Perlman Teaching Museum opens 2016 with a celebration of the iconic Japanese cherry blossom

15 January 2016

Carleton College’s Perlman Teaching Museum will open the New Year with an infusion of springtime, in the form of the iconic Japanese cherry blossom.

In the Braucher Gallery, renowned Japanese artist Ayomi Yoshida, in collaboration with a group of her own students from Japan and Carleton art students, are creating the on-site installation, “As Cherry Blossoms Fall,” which both celebrates the annual flowering of cherry trees in Japan but also calls into question the impact of global warming on its future.

The nearby Kaemmer Gallery will feature an accompanying exhibit of 19th– and 20th-century Japanese prints dedicated to the cherry blossom motif, “Falling Blossoms, Floating World.”

The new exhibits open Friday, Jan. 22, 2016, with a presentation by Yoshida at 7 p.m. in room 236 of the Weitz Center for Creativity, followed by a reception with light refreshments in the Perlman Teaching museum lobby and commons area.

A beloved national symbol in Japanese art and culture, Japan has celebrated the cherry blossom, or sakura, in annual festivals dating back to the 9th century. Hundreds of years later, the impact of global warming has caused cherry trees to bloom earlier and earlier in the year, shifting the flowering of cherry trees—and the celebrations—from April to March. Acclaimed Japanese print and installation artist Yoshida wonders, “Will there come a time when the trees stop blooming?”

Her answer is YEDOENSIS, a room-size installation series begun in 2008 designed to meditate on this question. Reflecting on the ephemerality of life that cherry blossoms symbolize, the exhibit is comprised over 100,000 tiny hand-printed woodcut petals glued into place one-by-one, with the assistance of Yoshida’s team from Japan along with Carleton art student volunteers. Yoshida considers their tedious, painstaking work as an exercise in the comparability of human industry to nature, and finds satisfaction and hope in seeing small individual acts amount to something much larger.

“Falling Blossoms, Floating World” celebrates the cherry blossom motif in 19th– and 20th-century Japanese prints. Because of its intensely beautiful yet brief existence, the cherry blossom has come to symbolize the transience of beauty and life in Japan. In the 17th-century, cherry blossoms became associated with the hedonism of the pleasure districts that flourished in Edo, glorified by Asai Ryōi in his famous novel Ukiyo Monogatari (“Tales of the Floating World”) of 1661: “living only for the moment, savoring the moon, the snow, the cherry blossoms, and the maple leaves, singing songs, drinking sake, and diverting oneself just in floating, unconcerned by the prospect of imminent poverty, buoyant and carefree, like a gourd carried along with the river current: this is what we call ukiyo.”

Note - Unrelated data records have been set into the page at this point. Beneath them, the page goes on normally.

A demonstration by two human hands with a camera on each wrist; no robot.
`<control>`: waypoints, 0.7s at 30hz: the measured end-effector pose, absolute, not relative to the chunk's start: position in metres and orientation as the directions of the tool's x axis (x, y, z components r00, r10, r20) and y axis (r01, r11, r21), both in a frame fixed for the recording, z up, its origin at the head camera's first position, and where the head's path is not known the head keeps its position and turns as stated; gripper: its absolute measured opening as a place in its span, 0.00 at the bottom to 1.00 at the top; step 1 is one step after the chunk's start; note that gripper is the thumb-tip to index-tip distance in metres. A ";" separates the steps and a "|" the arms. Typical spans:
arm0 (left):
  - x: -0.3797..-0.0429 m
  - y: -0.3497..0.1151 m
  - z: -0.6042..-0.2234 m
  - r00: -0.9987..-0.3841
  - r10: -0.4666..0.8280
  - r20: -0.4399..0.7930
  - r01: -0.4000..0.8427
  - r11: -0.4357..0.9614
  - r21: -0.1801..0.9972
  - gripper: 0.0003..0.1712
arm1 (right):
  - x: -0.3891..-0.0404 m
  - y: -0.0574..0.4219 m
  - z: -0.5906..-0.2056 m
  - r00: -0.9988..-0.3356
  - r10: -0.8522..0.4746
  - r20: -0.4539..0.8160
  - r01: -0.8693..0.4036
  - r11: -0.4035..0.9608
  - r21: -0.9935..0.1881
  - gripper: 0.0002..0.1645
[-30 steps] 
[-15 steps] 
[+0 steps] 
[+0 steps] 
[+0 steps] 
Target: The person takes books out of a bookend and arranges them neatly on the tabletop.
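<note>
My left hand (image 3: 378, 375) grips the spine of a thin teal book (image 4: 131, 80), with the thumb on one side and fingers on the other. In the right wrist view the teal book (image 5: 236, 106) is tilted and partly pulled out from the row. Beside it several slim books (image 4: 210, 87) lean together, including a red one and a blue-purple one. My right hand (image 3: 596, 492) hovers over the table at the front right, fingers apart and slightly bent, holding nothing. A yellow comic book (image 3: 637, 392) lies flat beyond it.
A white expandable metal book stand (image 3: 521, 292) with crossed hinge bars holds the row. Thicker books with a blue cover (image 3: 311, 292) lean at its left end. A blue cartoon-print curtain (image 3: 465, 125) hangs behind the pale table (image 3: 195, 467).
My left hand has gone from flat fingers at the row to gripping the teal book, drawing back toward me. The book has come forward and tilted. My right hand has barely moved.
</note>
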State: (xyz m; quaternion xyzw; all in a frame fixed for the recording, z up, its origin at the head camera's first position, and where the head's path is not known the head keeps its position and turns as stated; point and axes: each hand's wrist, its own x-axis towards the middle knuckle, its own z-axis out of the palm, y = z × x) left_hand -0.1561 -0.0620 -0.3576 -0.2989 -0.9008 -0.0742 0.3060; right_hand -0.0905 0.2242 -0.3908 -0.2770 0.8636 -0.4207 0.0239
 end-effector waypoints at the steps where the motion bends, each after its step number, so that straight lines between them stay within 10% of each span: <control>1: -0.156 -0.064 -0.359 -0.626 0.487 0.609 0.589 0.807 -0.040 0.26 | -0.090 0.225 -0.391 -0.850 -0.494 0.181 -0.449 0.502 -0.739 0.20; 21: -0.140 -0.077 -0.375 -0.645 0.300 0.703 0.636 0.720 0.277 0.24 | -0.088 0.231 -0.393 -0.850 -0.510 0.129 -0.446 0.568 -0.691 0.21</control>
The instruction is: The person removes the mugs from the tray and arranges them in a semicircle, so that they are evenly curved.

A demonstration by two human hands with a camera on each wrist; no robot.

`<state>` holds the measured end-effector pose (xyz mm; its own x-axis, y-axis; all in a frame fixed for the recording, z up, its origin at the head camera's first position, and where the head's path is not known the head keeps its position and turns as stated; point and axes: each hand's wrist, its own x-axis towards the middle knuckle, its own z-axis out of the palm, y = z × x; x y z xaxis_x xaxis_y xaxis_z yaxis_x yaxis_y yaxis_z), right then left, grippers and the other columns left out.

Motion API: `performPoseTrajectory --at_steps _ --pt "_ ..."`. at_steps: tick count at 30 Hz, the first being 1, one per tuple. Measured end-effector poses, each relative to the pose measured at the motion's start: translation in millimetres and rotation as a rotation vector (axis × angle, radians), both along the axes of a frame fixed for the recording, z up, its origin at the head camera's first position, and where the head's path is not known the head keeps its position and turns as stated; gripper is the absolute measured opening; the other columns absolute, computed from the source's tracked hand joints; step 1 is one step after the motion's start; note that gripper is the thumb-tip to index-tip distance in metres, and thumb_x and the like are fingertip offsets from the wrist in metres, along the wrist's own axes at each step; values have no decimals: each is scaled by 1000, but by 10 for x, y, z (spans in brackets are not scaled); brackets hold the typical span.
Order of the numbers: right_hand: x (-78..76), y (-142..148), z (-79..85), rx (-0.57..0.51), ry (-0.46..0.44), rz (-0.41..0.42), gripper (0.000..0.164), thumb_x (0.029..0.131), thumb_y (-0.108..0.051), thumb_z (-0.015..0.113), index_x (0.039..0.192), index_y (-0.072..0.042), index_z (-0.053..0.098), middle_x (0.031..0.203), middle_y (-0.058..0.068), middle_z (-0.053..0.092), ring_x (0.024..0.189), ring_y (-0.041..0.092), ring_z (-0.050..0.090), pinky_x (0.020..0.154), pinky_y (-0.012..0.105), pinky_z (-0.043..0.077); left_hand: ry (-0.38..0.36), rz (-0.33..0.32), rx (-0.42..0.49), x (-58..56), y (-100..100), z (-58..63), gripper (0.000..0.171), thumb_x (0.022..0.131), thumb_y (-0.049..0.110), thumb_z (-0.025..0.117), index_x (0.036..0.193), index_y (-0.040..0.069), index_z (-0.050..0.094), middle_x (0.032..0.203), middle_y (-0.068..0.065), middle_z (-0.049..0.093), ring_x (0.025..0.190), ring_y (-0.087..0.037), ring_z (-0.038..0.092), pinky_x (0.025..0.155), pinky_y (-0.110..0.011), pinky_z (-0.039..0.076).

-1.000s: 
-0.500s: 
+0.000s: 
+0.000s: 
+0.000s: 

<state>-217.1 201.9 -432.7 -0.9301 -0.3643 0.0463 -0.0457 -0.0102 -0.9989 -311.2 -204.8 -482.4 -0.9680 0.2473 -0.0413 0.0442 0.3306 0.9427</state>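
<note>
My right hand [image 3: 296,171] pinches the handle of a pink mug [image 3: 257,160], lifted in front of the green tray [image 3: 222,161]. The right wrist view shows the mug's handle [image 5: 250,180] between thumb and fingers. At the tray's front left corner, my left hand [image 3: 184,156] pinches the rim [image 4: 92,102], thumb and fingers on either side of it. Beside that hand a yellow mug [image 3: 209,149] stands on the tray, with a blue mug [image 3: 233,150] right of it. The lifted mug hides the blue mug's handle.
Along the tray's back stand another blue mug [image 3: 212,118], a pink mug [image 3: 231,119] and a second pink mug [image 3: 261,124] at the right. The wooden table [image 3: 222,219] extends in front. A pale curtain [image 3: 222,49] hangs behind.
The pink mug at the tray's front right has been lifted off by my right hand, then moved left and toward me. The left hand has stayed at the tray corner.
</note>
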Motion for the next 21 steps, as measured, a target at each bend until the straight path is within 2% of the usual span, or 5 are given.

This selection of ukiyo-e or “pictures of the floating world” complements Yoshida’s installation about the threatened existence of cherry blossoms. Drawing upon the Japanese art collection of the Minneapolis Institute of Art, the St. Olaf College Flaten Art Museum’s collection of prints by Yoshida family artists, and Carleton’s own Special Collections, “Falling Blossoms, Floating World” examines the many faces of sakura, the cherry blossom, and the enduring tradition of hanami (“flower viewing”).

Finally, a concurrent exhibition, “Temporary Flowers to True Flowers,” featuring prints by Yoshida’s former student assistants Fumiko Hasegawa, Nao Masuda, Takako Sato, Emi Tanaka, and Norio Taniguchi, will be on view on the 4th floor of the Laurence McKinley Gould Library during the winter term. This is the first time these artists have exhibited outside of Japan. The title makes references to the ideas of Japanese playwright Zeami (1363-1443), who with his father created the Noh tradition of Japanese theatre that is practiced to this day. The “temporary flower” is the expression of raw talent, while the “true flower” is “the fullest flowering of one’s art,” attained through discipline and training.

Ayomi Yoshida (b. 1958, Tokyo) is the youngest in the venerated Japanese Yoshida family of artists, and the third in a succession of three generations of women artists in the family. She is passionate about the value of experiential learning and has taught at many Japanese and American universities, often involving current students in her installation projects, such as “As Cherry Blossoms Fall.”

These exhibits are made possible thanks to the support of the Carleton College Departments of Art and Art History, Asian Languages and Literature, Asian Studies, and Cinema and Media Studies, and the Laurence McKinley Gould Library. Artist Ayomi Yoshida’s visit is sponsored by the Elizabeth Nason Distinguished Women Visitors Fund.